Nasab ini disebutkan oleh Muhammad bin Ishak bin Yasar al-Madani di salah satu riwayatnya. Nasab Rasulullah sampai Adnan disepakati oleh para ulama, sedangkan setelah Adnan terjadi perbedaan pendapat. Yang dimaksud Quraisy adalah putra Fihr bin Malik atau an-Nadhr bin Kinanah.
2. Rasullullah Shallallahu ‘Alaihi wa Sallam bersabda:
“Saya memiliki lima nama: Saya Muhammad, saya Ahmad, saya Al-Mahi yang Allah menghapus kekufuran denganku, saya Al-Hasyir yang manusia dikumpulkan di atas kedua kakiku, dan saya Al-’Aqib yang tidak ada Nabipun setelahnya.” (Muttafaq ‘Alaih)
Dan Allah menamakannya dengan “Raufur Rahim”
Qushayy
                          (lahir 400M)
                               |
        +----------------------+----------------------+
        |                      |                      |
  'Abd'l-'Uzza            'Abd Manaf             'Abd'd-Dar
        |                (lahir 430M)
        |                      |
        |           +----------+-----------+----------+
      Asad          |          |           |          |
        |       Muttalib    Hasyim       Naufal   'Abd Syams
        |                (lahir 464M)                 |
    Khuwailid                  |                    Umayya
        |               'Abd'l-Muttalib               |
   +----+----+            (lahir 497M)               Harb
   |         |                 |                      |
'Awwam   Khadijah              |                  Abu Sufyan
   |                           |                      |
 Zubair                        |                   Mu'awiya
                               |
   +--------+----------+-------+--+-----------+----------+
   |        |          |          |           |          |
Hamzah   'Abbas   'Abdullah   Abu Lahab   Abu Talib   Harith
                 (lahir 545M)                 |
                       |           +----------+----------+
                       |           |          |          |
                   MUHAMMAD     'Aqil       'Ali       Ja'far
                 (lahir 570M)      |          |
                                   |      +---+---+
                                   |      |       |
                                Muslim  Hasan  Husain
3. Rasulullah Shallallahu ‘Alaihi wa Sallam mengenalkan dirinya kepada kita dengan beberapa nama: “Saya Muhammad, saya Ahmad, saya Al Muqaffy (Nabi terakhir) dan Al Hasyir, saya Nabi At Taubah, Nabi Ar Rahman.” (HR. Muslim )
4. Rasulullah Shallallahu ‘Alaihi wa Sallam bersabda:
“Tidaklah kamu heran bagaimana Allah memalingkan dari saya cacian orang-orang Quraisy dan laknat mereka? Mereka mencaci dan melaknat saya (dengan sesuatu) yang sangat tercela, dan saya adalah Muhammad.” (HR. Bukhari )
5. Rasulullah Shallallahu ‘Alaihi wa Sallam bersabda :
“Sesungguhnya Allah telah memilih dari keturunan Ismail Kinayah, dan dari Kinayah Allah memilih Quraisy, dari Quraisy Allah memilih bani Hasyim, dan dari bani Hasyim Allah memilih saya.”(HR. Muslim )
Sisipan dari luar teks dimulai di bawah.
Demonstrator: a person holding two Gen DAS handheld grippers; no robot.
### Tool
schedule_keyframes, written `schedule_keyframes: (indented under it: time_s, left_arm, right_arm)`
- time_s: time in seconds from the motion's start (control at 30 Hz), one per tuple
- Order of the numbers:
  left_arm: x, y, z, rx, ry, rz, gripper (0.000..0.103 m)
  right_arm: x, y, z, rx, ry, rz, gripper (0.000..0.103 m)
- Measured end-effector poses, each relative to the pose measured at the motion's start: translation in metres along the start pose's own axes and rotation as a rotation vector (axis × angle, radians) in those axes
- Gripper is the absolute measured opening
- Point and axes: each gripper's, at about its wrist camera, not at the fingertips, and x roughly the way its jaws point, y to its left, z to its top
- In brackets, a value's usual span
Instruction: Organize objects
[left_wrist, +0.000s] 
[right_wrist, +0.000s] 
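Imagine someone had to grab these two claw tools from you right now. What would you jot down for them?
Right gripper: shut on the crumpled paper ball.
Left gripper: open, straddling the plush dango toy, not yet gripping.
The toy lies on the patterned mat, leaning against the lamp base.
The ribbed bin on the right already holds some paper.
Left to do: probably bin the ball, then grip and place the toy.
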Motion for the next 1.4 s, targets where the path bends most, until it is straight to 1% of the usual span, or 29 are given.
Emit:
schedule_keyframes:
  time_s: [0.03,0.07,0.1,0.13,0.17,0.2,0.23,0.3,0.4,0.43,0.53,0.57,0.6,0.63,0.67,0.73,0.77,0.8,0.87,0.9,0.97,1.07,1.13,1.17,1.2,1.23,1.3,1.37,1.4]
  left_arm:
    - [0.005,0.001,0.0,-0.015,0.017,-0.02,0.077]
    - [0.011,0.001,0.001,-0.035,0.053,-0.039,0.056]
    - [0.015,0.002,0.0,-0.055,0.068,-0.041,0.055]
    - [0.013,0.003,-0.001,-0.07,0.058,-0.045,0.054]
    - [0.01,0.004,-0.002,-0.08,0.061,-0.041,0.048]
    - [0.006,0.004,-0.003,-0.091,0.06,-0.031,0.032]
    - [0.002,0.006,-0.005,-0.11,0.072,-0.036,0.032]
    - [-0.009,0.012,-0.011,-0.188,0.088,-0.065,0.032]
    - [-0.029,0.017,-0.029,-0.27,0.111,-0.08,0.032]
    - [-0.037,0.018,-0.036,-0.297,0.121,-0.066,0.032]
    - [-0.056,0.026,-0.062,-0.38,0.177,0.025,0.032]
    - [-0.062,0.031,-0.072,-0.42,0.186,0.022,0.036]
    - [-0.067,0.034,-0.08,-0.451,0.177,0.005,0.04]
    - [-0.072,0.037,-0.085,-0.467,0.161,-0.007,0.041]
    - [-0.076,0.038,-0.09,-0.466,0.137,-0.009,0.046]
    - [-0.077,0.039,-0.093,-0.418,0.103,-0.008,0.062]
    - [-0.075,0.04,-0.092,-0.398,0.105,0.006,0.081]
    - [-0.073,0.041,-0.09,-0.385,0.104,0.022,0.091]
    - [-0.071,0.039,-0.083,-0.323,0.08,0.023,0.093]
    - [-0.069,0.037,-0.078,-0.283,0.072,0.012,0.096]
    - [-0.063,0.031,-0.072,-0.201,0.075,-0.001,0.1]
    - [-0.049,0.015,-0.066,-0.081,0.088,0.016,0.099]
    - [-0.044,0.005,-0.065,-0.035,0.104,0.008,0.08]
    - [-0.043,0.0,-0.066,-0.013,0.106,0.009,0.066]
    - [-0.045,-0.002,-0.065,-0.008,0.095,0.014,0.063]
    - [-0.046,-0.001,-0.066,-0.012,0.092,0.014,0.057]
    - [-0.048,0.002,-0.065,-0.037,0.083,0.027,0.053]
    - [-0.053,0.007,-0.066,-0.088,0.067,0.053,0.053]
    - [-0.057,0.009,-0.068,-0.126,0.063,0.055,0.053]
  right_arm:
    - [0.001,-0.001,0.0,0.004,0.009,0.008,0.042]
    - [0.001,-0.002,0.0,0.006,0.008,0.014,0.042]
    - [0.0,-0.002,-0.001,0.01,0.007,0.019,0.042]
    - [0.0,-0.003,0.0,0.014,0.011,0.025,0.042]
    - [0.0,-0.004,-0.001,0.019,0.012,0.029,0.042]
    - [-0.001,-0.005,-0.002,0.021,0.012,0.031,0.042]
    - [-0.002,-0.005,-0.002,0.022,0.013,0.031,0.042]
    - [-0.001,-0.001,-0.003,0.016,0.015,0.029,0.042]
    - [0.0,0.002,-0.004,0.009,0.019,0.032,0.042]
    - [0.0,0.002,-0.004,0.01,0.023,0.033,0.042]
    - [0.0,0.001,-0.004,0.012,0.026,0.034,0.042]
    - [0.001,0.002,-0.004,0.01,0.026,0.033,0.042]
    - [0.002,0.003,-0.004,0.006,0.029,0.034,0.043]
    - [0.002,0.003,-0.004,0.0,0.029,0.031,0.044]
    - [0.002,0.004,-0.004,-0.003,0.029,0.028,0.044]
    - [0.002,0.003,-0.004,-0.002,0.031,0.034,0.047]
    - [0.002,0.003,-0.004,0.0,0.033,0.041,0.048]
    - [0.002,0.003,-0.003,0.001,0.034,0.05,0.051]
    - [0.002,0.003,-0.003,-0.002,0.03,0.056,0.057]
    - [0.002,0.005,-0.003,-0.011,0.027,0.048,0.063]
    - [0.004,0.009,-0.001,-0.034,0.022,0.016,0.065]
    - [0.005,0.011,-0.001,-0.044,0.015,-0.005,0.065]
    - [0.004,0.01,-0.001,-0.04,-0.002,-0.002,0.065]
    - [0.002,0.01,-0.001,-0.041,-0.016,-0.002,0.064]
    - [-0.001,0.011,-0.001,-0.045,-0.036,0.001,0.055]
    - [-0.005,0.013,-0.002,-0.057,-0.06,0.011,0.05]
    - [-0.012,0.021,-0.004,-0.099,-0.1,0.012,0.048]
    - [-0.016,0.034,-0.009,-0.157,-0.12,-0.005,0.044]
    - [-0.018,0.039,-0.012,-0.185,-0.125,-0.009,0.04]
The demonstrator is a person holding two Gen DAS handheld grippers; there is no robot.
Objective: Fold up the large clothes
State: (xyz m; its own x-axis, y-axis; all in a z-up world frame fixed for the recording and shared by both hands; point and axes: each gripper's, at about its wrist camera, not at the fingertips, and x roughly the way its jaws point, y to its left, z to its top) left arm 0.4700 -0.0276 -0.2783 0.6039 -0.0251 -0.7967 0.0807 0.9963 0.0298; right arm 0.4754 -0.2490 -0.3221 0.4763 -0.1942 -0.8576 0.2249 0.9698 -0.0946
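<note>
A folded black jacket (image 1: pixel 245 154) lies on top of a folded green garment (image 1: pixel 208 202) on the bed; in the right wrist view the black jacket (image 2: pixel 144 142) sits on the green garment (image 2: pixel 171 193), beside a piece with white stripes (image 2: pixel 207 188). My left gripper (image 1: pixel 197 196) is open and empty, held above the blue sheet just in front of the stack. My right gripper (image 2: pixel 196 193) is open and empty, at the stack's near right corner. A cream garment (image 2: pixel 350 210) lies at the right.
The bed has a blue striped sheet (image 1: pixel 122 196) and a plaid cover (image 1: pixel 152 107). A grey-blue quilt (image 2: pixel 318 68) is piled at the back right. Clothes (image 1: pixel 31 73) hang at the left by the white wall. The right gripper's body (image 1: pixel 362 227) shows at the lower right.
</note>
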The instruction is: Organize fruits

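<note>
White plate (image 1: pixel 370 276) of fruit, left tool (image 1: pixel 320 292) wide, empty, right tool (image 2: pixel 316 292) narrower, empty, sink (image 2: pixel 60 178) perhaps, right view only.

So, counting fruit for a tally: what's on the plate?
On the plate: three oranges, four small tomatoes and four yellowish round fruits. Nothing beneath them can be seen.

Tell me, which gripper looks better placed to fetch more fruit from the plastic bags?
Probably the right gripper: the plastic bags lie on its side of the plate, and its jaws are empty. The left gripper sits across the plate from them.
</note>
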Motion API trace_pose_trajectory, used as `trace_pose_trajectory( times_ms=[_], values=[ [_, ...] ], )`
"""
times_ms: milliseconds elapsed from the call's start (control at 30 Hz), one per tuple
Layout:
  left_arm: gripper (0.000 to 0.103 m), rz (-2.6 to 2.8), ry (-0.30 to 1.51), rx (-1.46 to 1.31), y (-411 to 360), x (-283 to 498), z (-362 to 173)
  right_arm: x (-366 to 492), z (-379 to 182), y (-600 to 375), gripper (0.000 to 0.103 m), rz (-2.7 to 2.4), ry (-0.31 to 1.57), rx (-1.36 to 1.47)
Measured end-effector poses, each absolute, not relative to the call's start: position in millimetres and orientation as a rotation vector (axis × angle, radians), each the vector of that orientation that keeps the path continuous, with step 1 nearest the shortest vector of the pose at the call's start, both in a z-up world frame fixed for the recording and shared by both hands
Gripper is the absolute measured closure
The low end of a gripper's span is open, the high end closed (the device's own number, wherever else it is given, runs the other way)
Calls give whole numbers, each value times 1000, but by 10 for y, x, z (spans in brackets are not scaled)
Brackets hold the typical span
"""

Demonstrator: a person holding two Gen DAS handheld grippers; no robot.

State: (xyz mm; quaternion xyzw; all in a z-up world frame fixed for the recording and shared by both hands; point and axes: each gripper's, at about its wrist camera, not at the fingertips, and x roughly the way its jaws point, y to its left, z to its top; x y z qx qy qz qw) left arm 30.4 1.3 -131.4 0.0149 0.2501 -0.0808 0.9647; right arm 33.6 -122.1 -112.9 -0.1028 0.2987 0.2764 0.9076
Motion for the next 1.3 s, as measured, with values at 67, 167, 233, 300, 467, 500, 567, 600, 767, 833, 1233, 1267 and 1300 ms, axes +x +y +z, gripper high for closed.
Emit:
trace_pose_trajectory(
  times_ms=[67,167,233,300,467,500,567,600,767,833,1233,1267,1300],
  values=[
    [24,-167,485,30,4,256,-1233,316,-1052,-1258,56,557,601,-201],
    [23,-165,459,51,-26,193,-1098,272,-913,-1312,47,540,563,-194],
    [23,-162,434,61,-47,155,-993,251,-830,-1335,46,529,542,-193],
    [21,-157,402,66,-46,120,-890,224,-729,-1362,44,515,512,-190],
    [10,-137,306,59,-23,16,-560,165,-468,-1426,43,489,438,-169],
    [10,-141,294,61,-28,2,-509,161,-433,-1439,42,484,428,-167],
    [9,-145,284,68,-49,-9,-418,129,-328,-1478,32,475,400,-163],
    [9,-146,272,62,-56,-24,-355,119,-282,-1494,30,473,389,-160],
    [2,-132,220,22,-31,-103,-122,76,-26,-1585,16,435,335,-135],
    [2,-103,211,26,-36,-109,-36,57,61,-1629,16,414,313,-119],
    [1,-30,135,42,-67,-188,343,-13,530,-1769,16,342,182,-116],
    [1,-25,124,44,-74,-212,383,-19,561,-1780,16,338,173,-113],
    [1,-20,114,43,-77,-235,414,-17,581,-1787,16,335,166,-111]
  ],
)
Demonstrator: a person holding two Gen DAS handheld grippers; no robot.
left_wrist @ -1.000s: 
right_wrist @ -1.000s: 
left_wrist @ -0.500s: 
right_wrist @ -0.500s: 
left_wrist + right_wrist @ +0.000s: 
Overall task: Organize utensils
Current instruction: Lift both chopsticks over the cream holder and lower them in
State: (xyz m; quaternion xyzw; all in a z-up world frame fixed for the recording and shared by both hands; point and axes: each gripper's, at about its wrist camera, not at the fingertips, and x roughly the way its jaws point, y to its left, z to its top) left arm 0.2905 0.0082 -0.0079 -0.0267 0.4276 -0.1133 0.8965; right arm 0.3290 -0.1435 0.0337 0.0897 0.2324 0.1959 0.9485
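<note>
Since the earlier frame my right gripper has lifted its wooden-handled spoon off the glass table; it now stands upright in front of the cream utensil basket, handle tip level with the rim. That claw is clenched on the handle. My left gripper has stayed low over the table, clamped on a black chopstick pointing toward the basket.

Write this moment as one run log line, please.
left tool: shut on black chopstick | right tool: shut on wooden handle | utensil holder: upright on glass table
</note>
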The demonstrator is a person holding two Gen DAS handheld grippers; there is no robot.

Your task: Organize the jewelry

6. Dan Rasulullah Shallallahu ‘Alaihi wa Sallam bersabda yang artinya:
“Namailah diri kalian dengan nama-nama saya, tapi janganlah kalian berkuniah (mengambil gelar) dengan kuniah saya. Karena sesungguhnya saya adalah Qasim sebagai pembagi diantara kalian.” (HR. Muslim )

Rasulullah Shallallahu ‘Alaihi wa Sallam, Seolah-olah kamu melihatnya

1. Bahwasanya Rasulullah Shallallahu ‘Alaihi wa Sallam adalah manusia yangpaling tampan wajahnya, paling bagus bentuk penciptaannya, tidak terlalu tinggi dan tidak terlalu pendek. (Muttafaq ‘Alaih)
2. Bahwasanya Rasulullah Shallallahu ‘Alaihi wa Sallam berkulit putih dan berwajah elok. (HR. Muslim)
3. Bahwasanya badan Rasulullah Shallallahu ‘Alaihi wa Sallam tidak terlalu tinggi dan tidak terlalu pendek, dadanya bidang, jenggotnya lebat, rambutnya sampai ke daun telinga, saya (Shahabat-pent) pernah melihatnya berpakaian merah, dan saya tidak pernah melihat yang lebih indah dari padanya. (HR. Bukhari)
4. Bahwasanya Rasulullah Shallallahu ‘Alaihi wa Sallam kepalanya besar, demikian juga kedua tangan dan kedua kakinya, serta tampan wajahnya. Saya (Shahabat-pent) belum pernah melihat orang yang seperti dia, baik sebelum maupun sesudahnya. (HR. Bukhari)
5. Bahwasanya wajah Rasulullah Shallallahu ‘Alaihi wa Sallam bundar bagaikan Matahari dan Bulan. (HR. Muslim)
6. Bahwasanya apabila Rasulullah Shallallahu ‘Alaihi wa Sallam gembira, wajahnya menjadi bercahaya seolah-olah seperti belaian Bulan, dan kami semua mengetahui yang demikian itu. (Muttafaq ‘Alaih)
7. Bahwasanya tidaklah Rasulullah Shallallahu ‘Alaihi wa Sallam tertawa kecuali dengan senyum, dan apabila kamu memandangnya maka kamu akan menyangka bahwa beliau memakai celak pada kedua matanya, padahal beliau tidak memakai celak. (Hadits Hasan, Riwayat At Tirmidzi)
8. Dari Aisyah Radhiyallahu ‘anha berkata: “Tidak pernah saya melihat Rasulullah Shallallahu ‘Alaihi wa Sallam tertawa terbahak-bahak sehingga kelihatan batas kerongkongannya. Akan tetapi tertawa beliau adalah dengan tersenyum.” (HR. Bukhari)
9. Dari Jabir bin Samrah Radhiyallahu ‘anhu berkata: “Saya pernah melihat Rasulullah Shallallahu ‘Alaihi wa Sallam pada bulan purnama. Saya memandang beliau sambil memandang bulan. Beliau mengenakan pakaian merah. Maka menurut saya beliau lebih indah daripada bulan.” (Dikeluarkan At Tirmidzi, dia berkata Hadits Hasan Gharib. Dan dishahihkan oleh Al Hakim serta disetujui oleh Adz-Dzahabi)
10. Dan betapa indahnya ucapan seorang penyair yang mensifati Rasulullah Shallallahu ‘Alaihi wa Sallam dengan sya’irnya:
“Si Putih diminta memohon hujan dari awan dengan wajahnya.
Si Pemberi makan anak-anak yatim dan pelindung para janda.”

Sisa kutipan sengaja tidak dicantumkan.